To determine the biological significance of ILF2-mediated MIF expression, we performed overexpression of ILF2 together with MIF siRNAs in Beas2B cells (Fig. 6J). Overexpression of ILF2 resulted in a significant increase in cell growth, as determined by hemocytometer cell count (Fig. 6K) and clonogenic assays (Fig. 6L), which was blocked by the depletion of MIF (Fig. 6K and L), indicating that the biological effects of ILF2 are MIF dependent.

PRMT6 potentiates lung tumor progression via alternate activation of macrophages

Prior studies highlighted an important role for MIF in the alternate (M2) activation of macrophages within the tumor microenvironment (42). Because the PRMT6/ILF2 signaling axis regulates MIF (Fig. 6), we hypothesized that increased expression of PRMT6 potentiates lung tumor growth through the alternate activation of macrophages. To explore this possibility, we probed the expression of classical and alternate activation markers within the macrophages via indirect immunofluorescence staining of lung tumor sections of PRMT6Tg; Sftpc-Cretm mice and PRMT6Tg control mice post-tamoxifen and urethane treatment (Fig. 7A). TAMs of PRMT6Tg control mice displayed classical activation of macrophages with a proinflammatory phenotype [high M1 marker (iNOS) and low M2 (Arginase I) marker expression; Fig. 7A], while the TAMs of PRMT6Tg; Sftpc-Cretm mice were skewed toward an M2-like tumor-promoting phenotype [low M1 marker (iNOS) and high M2 marker (Arginase I) expression; Fig. 7A]. To gain more insights into PRMT6-mediated macrophage polarization, CD11b+ cells were isolated from total lungs of PRMT6Tg; Sftpc-Cretm and PRMT6Tg mice treated with tamoxifen and urethane. Eighty-three percent (83%) of CD11b+ cells were positive for F4/80, an alveolar macrophage-specific marker, displaying the purity of the TAM population (Fig. 7B). Later, RNAs from the CD11b+ cells were isolated, and the expression of M1 and M2 macrophage markers was determined by quantitative PCR (qPCR). Consistent with the indirect immunofluorescence data (Fig. 7A), CD11b+ cells isolated from PRMT6Tg; Sftpc-Cretm lung tumors showed increased expression of M2 markers (Arg I and IL10) and decreased expression of M1 markers (TNFα and iNOS; Fig. 7B). In contrast, CD11b+ cells isolated from PRMT6Tg control lung tumors displayed increased expression of M1 markers (Fig. 7C). These studies demonstrate for the first time that PRMT6 is an important modulator of the lung tumor microenvironment via the alternate activation of TAMs.

Figure 7.

PRMT6 overexpression promotes alternate activation of TAMs.

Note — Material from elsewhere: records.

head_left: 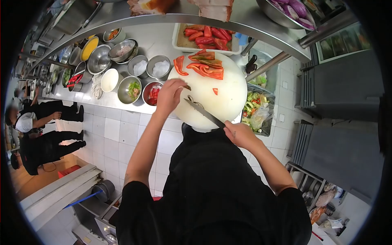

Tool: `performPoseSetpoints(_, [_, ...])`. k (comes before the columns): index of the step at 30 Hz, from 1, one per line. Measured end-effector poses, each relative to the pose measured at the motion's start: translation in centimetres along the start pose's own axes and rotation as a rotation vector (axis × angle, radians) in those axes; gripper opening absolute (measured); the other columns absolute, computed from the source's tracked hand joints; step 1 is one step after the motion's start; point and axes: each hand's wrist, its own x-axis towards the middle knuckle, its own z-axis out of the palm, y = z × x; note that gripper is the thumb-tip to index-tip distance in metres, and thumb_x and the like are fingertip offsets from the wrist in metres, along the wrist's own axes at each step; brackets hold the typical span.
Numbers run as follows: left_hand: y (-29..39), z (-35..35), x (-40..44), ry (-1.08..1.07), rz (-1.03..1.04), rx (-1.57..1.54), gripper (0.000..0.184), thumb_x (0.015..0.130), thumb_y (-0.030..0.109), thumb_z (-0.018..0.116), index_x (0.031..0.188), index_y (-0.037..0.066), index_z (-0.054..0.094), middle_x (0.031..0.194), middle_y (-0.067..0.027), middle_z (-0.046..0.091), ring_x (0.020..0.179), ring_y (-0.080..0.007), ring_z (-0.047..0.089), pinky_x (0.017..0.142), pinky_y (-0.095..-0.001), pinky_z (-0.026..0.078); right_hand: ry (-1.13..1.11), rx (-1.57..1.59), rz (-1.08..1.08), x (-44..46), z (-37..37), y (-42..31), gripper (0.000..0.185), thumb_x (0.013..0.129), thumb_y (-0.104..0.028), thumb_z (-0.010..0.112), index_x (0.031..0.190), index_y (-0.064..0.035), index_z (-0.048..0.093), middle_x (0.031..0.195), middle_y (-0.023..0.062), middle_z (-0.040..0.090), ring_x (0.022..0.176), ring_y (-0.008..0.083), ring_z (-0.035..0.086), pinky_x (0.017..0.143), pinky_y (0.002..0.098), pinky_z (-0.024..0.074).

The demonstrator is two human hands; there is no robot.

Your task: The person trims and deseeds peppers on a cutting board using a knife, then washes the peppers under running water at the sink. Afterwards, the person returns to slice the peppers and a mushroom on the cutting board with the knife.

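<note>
My right hand (237, 132) is closed round the handle of a knife (205, 113), its blade lying over the round white cutting board (234, 81) and pointing up and left. Small dark strips (190, 98) lie by the blade's tip. At the board's left edge my left hand (172, 94) has its fingers pinched on a small dark piece (187, 87), which I cannot make out clearly. Flattened red pepper pieces (206, 70) lie at the board's far side, with a small red piece (215, 91) near its middle.
A tray of red peppers (207, 37) stands behind the board. Metal bowls (129, 90) line the counter at left. A raised metal shelf (163, 18) crosses above. A bin of vegetable scraps (257, 110) is at right. Two people (45, 118) stand far left.
</note>
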Motion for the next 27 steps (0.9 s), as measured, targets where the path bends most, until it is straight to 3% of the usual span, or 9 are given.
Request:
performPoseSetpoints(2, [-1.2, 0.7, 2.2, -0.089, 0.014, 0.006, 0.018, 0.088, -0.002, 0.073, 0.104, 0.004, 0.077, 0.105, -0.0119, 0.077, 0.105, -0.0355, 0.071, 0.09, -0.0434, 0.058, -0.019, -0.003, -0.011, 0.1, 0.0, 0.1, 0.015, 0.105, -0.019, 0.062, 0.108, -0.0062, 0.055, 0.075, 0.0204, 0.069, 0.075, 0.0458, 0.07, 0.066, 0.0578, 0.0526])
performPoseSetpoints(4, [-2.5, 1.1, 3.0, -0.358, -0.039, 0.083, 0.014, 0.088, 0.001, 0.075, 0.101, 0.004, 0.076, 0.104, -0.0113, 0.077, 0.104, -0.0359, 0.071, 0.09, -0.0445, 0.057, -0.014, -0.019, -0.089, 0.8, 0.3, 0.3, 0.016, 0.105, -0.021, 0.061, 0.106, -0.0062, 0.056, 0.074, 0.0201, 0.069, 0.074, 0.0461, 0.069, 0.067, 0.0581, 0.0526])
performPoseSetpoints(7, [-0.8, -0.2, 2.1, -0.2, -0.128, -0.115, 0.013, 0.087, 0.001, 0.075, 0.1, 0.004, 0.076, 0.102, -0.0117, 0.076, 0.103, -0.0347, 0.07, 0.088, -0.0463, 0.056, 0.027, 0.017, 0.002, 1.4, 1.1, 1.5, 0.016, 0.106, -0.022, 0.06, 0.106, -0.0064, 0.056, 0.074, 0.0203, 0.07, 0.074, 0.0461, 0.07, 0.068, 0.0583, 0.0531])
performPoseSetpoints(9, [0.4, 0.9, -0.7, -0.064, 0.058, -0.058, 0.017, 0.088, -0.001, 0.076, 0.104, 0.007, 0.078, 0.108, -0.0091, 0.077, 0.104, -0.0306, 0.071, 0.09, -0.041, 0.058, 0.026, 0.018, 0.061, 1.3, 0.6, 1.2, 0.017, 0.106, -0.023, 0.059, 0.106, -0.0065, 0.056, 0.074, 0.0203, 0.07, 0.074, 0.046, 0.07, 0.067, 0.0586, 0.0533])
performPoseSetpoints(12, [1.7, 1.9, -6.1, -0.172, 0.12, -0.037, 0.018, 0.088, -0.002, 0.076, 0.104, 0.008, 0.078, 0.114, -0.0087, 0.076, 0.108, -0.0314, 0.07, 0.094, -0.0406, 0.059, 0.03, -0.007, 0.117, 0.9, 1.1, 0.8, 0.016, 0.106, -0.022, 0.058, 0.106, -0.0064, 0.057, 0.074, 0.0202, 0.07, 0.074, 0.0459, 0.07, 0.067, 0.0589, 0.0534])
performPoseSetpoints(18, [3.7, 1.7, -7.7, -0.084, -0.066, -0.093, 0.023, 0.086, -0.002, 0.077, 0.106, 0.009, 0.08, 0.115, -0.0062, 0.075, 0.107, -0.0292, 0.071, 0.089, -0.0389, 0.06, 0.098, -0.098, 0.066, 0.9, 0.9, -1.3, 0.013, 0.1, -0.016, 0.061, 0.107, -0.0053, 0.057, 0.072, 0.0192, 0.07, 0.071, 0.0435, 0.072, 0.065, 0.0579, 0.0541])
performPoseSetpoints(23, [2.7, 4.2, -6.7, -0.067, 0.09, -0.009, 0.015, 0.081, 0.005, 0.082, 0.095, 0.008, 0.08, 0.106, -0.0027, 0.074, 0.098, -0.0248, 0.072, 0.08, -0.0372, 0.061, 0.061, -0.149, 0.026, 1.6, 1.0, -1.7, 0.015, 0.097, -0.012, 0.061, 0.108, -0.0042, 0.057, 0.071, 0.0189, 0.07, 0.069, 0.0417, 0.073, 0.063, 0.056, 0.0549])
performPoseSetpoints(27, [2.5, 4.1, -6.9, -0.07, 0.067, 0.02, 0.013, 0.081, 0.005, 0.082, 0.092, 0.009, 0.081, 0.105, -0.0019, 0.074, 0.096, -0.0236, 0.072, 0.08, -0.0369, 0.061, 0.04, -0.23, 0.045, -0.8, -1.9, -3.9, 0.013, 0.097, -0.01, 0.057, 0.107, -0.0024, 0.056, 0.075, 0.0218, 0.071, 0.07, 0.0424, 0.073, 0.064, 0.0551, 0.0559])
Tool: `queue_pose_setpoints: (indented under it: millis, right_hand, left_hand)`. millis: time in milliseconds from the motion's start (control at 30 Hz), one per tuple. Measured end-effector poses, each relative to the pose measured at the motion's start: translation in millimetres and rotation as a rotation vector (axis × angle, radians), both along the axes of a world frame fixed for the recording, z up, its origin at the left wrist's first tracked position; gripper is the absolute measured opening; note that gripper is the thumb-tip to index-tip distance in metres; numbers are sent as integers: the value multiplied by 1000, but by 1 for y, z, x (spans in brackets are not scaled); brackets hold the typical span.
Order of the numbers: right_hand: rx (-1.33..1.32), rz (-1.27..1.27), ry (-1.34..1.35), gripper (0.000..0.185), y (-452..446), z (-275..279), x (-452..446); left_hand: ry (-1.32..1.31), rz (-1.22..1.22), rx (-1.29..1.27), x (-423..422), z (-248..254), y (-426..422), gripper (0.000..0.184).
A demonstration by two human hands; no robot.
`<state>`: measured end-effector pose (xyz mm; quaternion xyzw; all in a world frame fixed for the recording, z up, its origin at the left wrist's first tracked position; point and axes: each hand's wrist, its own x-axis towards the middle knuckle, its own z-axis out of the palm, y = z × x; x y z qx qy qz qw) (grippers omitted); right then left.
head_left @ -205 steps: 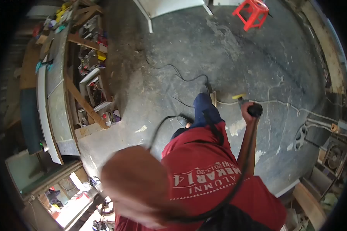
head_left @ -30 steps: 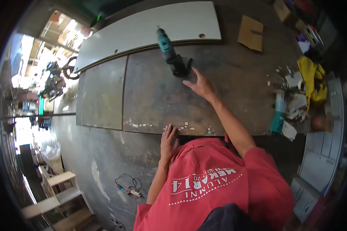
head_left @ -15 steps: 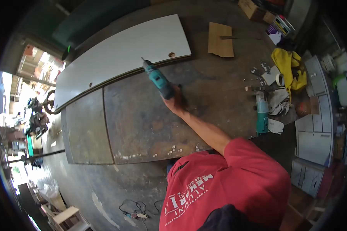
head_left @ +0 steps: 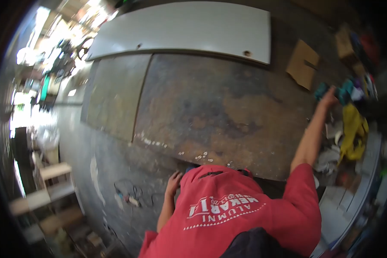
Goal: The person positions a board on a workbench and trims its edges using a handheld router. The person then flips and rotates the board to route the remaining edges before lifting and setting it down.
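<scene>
- Right now the step in hand looks like a reach, or a hold, at the crowded end of the surface (head_left: 193, 103), beyond the right end of the white board (head_left: 180, 30).
- The right hand (head_left: 328, 99) is at a teal thing (head_left: 346, 91), with teal showing on both sides of it; the fingers look bent over it, but blur hides whether they grip.
- The left hand (head_left: 173, 180) is low beside the body, on the person's side of the white board, near the surface's edge. Nothing shows in it; how far its fingers are spread, I cannot tell.
- The white board lies flat along the surface's far side, a hole (head_left: 247, 53) near its right end.
- Right of the white board lies a piece of cardboard (head_left: 300, 71); farther right and nearer the person is a yellow cloth (head_left: 353, 133).
- Handling the teal thing calls, I judge, for a secure grasp and room around the neighbouring clutter.
</scene>
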<state>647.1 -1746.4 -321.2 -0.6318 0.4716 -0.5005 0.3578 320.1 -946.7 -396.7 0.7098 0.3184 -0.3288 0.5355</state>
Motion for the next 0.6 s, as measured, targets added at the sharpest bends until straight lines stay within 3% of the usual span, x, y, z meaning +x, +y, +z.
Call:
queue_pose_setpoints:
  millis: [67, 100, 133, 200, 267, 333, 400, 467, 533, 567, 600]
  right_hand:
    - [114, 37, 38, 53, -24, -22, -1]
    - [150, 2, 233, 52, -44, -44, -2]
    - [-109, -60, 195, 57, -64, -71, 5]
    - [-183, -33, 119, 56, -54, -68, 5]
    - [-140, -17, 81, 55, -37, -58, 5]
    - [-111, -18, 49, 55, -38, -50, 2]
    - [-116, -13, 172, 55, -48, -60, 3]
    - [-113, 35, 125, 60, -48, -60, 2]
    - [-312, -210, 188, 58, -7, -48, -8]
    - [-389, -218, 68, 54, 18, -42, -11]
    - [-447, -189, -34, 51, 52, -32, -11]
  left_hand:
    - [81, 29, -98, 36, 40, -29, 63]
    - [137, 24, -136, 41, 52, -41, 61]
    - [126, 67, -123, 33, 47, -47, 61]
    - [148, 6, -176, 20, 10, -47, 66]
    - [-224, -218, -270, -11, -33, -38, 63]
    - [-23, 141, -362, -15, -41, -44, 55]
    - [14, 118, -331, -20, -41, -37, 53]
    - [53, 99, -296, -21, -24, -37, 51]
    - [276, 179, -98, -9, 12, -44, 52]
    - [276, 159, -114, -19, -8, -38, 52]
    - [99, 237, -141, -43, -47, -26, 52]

A, Lung tumor sections of PRMT6Tg; Sftpc-Cretm and PRMT6Tg control mice after tamoxifen and urethane treatment (20 weeks) were subjected to indirect immunofluorescence staining with anti-CD68, anti-iNOS, and anti-arginase I antibodies as described in Materials and Methods. Scale bar, 20 μm. B, Gating strategy for the purification of TAMs using CD11b antibodies. Sixty percent of live cells are CD11b+, of which 83% are F4/80+. C, Total RNA from CD11b+ cells from the lungs of PRMT6Tg; Sftpc-Cretm and PRMT6Tg control mice after tamoxifen and urethane treatment (20 weeks) were used in qPCR analysis for the indicated M1 and M2 macrophage markers. *, P < 0.05, versus control. D, Bone marrow–derived macrophages were treated with the conditioned medium isolated from AECs isolated from PRMT6Tg; Sftpc-Cretm or PRMT6Tg control mice after tamoxifen treatment. Later, total RNA from the macrophages were isolated, and qPCRs were performed for M1 and M2 macrophage markers as described in Materials and Methods. **, P < 0.01; *, P < 0.05; versus control. E, THP1 cells were incubated with 150 mmol/L phorbol myristate acetate (PMA) for 24 hours. Later, the differentiated macrophages were incubated with conditioned medium from H2122 PRMT6 knockout clone or parental cells for additional 24 hours. Total RNA from the macrophages was isolated, and qPCRs were performed for the M2 macrophage marker as described in Materials and Methods. **, P < 0.01. F, Total RNA isolated from bone marrow–derived macrophages treated with the conditioned medium isolated from AECs isolated from PRMT6Tg; Sftpc-Cretm or PRMT6Tg control mice after tamoxifen treatment were used in qPCRs for proangiogenic gene markers as described in Materials and Methods. *, P < 0.05, versus control. G, Total RNA isolated from lungs of PRMT6Tg; Sftpc-Cretm and PRMT6Tg control mice after tamoxifen and urethane treatment (20 weeks) were subjected to qPCR analysis of proangiogenic gene markers as described in Materials and Methods.**, P < 0.01; *, P < 0.05; versus control. H, Lung tumor sections of PRMT6Tg; Sftpc-Cretm and PRMT6Tg control mice after tamoxifen and urethane treatment (20 weeks) were subjected to indirect immunofluorescence staining with anti-CD31 antibodies as described in Materials and Methods. Scale bar, 10 μm.

Figure 7.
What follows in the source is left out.